Bears are going extinct in US stock market
Skeptics are a dying breed in American equities. It's another illustration of how risky it has become to doubt the resilience of the market's $13 trillion surge since late March.
Going by the short positions of hedge funds, resistance to rising prices is the lowest in 16 years. Bears pulled out as buying surged among professional investors who were forced back into stocks despite a recession, stagnating profits and the prospect of a messy presidential election.
While perhaps logical given open-ended Federal Reserve support, rampant covering depletes at least one source of support for shares -- buying by speculators who sold them short. Virtually every constituency in the market has gotten more bullish as the S&P 500 surged 52 per cent in five months. In the past 21 sessions, there hasn't been a drop of 1 per cent, the longest stretch since January.
"The repurchase of those short shares has been a factor which has contributed to the rally that we've enjoyed," said Lawrence Creatura, a portfolio manager at PRSPCTV Capital. "It will certainly be a weaker force going forward, because mathematically it's just simply a smaller quantity of outstanding shares that are still short."
The S&P 500 added 0.7 per cent over five days last week, notching its fourth straight weekly gain.

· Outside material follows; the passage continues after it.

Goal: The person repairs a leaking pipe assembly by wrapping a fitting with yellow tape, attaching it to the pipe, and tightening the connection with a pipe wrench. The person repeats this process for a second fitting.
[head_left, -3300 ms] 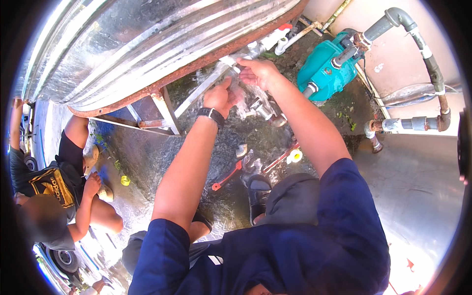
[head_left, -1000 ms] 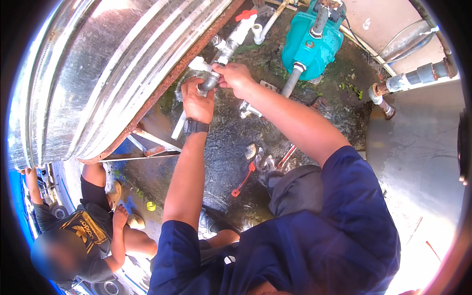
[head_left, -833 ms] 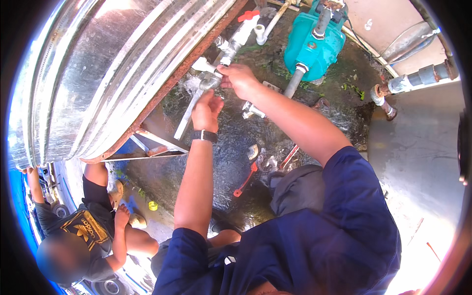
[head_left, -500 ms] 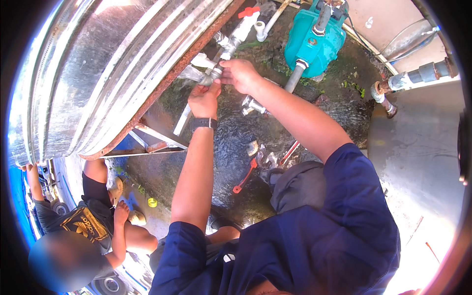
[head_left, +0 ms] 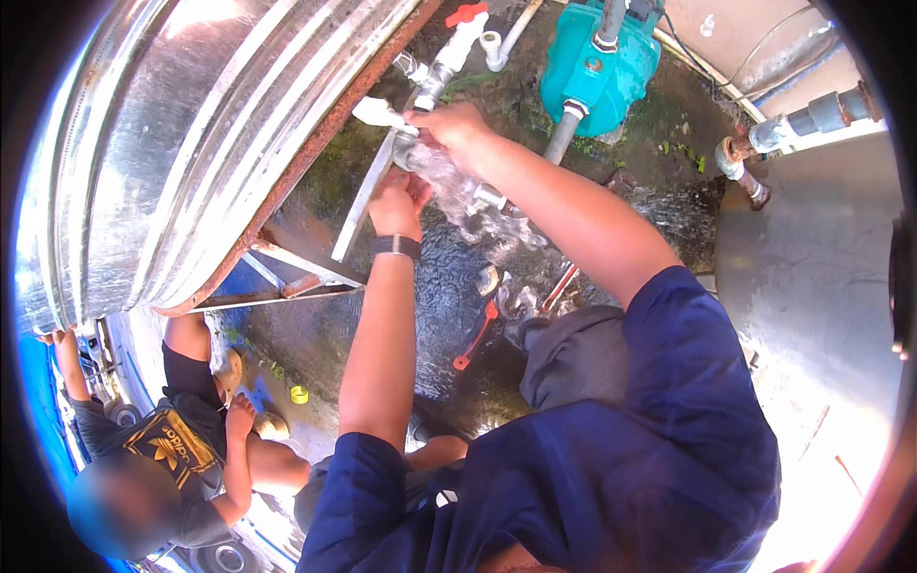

It exceeded the Feb. 19 record high on Tuesday to cap the fastest bearmarket recovery in history. The Russell 2000 Index of smaller companies fell 1.6 per cent while the Dow Jones Industrial Average was virtually flat. The Nasdaq 100 performed better, climbing 3.5 per cent.
Steamrolled by a rally whose velocity is the strongest in decades, bears are giving up. At the start of August, the median S&P 500 stock had outstanding short interest equating to just 1.8 per cent of market capitalisation, the lowest level since at least 2004, data compiled by Goldman Sachs Group Inc show. All major sectors except energy saw bearish bets sitting in the bottom decile over the last 15 years.
"It looks like all those fund managers over the past quarter went from being bearish and expecting a stock market crash to now bullish," Shawn Cruz, senior market strategist at TD Ameritrade, said in an interview. "Sentiment's turned positive about equities in general but also sentiment is turning positive for a return to growth."
The tide is getting harder to fight with retail investors flocking to unprofitable companies. More money manages are forced to embrace the rally, ignoring this year's profit contraction and banking on fiscal and monetary stimulus. At 26 times forecast earnings, the S&P 500 was trading at the highest multiple since the dot-com era.
Obviously, rallying stocks are bad for bears -and that frequently pushes them out of the market at times that might be ripe for skepticism. Consider the internet frenzy 20 years ago. Back then, large speculators, mostly hedge funds, were net short on S&P 500 futures in all but five weeks in 1998 and 1999. Those mostly losing bets were completely squeezed out in 2000. That's when the crash came.